The amplification of narrational technique that Bordwell finds typical of Mannerist cinema, is also flagged here by the decision to separate the different stories by varying the aspect ratios in which they were filmed: the story of the girl at the cemetery and that of the Author narrating his visit to the Grand Budapest were filmed flat and framed 1.85:1; the encounter between the younger Author and Mr. Moustafa was shot in anamorphic widescreen and framed in Anderson’s preferred 2.35:1; the story of Gustave and Zero was framed in 1.37:1 ‘Academy’ ratio.

1.37:1 – The Grand Budapest Hotel (Wes Anderson, 2014)
2.35:1 (notice the distortion of the 45mm anamorphic lens) – The Grand Budapest Hotel (Wes Anderson, 2014)
1.85:1 – The Grand Budapest Hotel (Wes Anderson, 2014)

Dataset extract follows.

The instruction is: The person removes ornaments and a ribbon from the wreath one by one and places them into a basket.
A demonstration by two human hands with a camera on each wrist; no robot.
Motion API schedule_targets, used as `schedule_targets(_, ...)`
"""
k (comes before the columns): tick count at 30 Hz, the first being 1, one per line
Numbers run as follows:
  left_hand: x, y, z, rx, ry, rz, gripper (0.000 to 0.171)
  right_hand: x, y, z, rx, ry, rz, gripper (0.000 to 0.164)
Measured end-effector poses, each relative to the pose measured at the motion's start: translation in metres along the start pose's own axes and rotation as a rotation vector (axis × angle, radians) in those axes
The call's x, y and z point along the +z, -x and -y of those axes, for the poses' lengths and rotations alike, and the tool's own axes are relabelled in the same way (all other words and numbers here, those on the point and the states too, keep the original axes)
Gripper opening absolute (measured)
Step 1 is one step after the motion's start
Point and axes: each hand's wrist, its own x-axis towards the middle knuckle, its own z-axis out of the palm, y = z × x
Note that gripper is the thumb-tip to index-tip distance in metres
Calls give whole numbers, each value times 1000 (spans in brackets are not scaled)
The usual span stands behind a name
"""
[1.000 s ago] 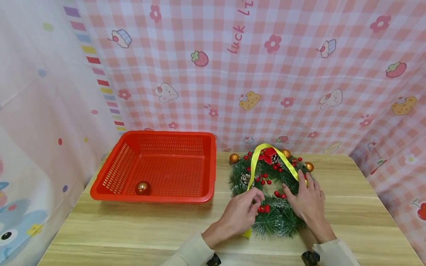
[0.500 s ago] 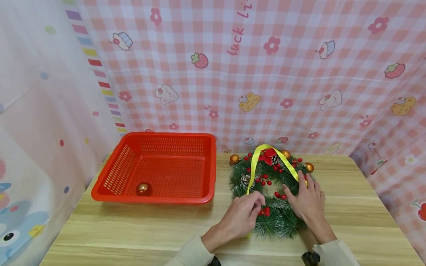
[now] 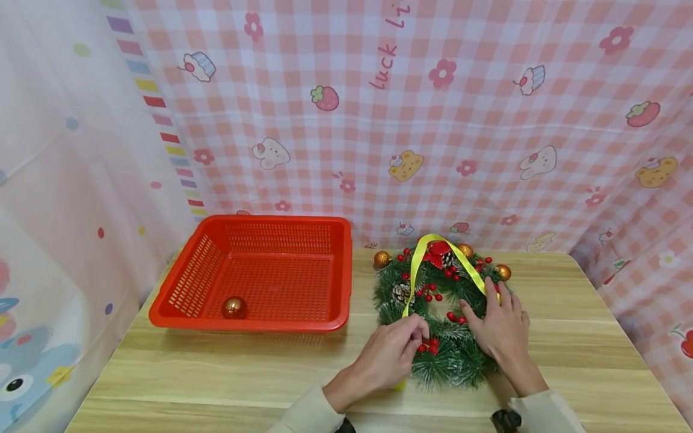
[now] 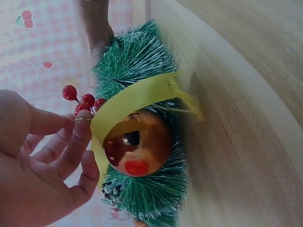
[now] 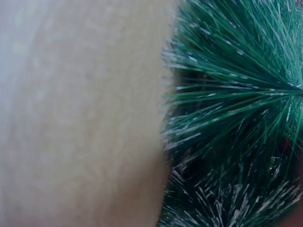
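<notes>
A green wreath [image 3: 455, 358] with red berries, pinecones and gold baubles lies on the table. A yellow ribbon [image 3: 415, 264] arches over it. At the wreath's lower left, my left hand [image 3: 392, 352] pinches a thin gold cord [image 4: 82, 119] between thumb and fingertip, as the left wrist view shows. A shiny copper-coloured bauble [image 4: 142, 153] is beside those fingers, partly covered by the ribbon; whether the cord joins it I cannot tell. My right hand [image 3: 500, 328] rests on the wreath's right side, fingers extended, near the ribbon's other end. In the right wrist view only bristles [image 5: 236, 94] and bare table show.
A red plastic basket [image 3: 281, 325] stands to the left, with one copper-coloured bauble [image 3: 234, 307] inside. The wooden table [image 3: 216, 379] ends at a checked curtain [image 3: 346, 132] behind. Another curtain [image 3: 81, 180] hangs on the left.
My left hand has shifted slightly down and left, still at the wreath's lower left. The right hand stays in place. The basket and its bauble are unchanged.
</notes>
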Motion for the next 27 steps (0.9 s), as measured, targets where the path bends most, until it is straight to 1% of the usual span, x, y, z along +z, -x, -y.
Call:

Like Scorsese separating the episodes of The Aviator by reproducing the look of two- and three-strip Technicolor, Anderson fits the framing to the historical period: the first two framing stories were shot in the aspect ratio that is most common today (the date of the second story even refers back to the format), while the flashback to the sixties was shot in the anamorphic format that was standardized during that period, and the original ‘Academy’ ratio fits the classical Hollywood style of Mr. Gustave’s day. Such turn to hyper-refined technique, unnoticeable to most audiences, to distinguish what are, in most cases, easily distinguishable narrative layers, is familiar from films like Hero and Requiem for a Dream (color-coordinating their different episodes), or Traffic and Babel (distinguishing story threads through texture, grain, film gauge and various uses of lab processing). Grand Budapest shares its play with different aspect ratios with Babel. According to Bordwell, one of the primary lessons to be drawn from that movie is that ‘those who think that modern Hollywood has entered a mannerist phase can find confirmation in Babel.’ I think they’ll find further proof in The Grand Budapest Hotel.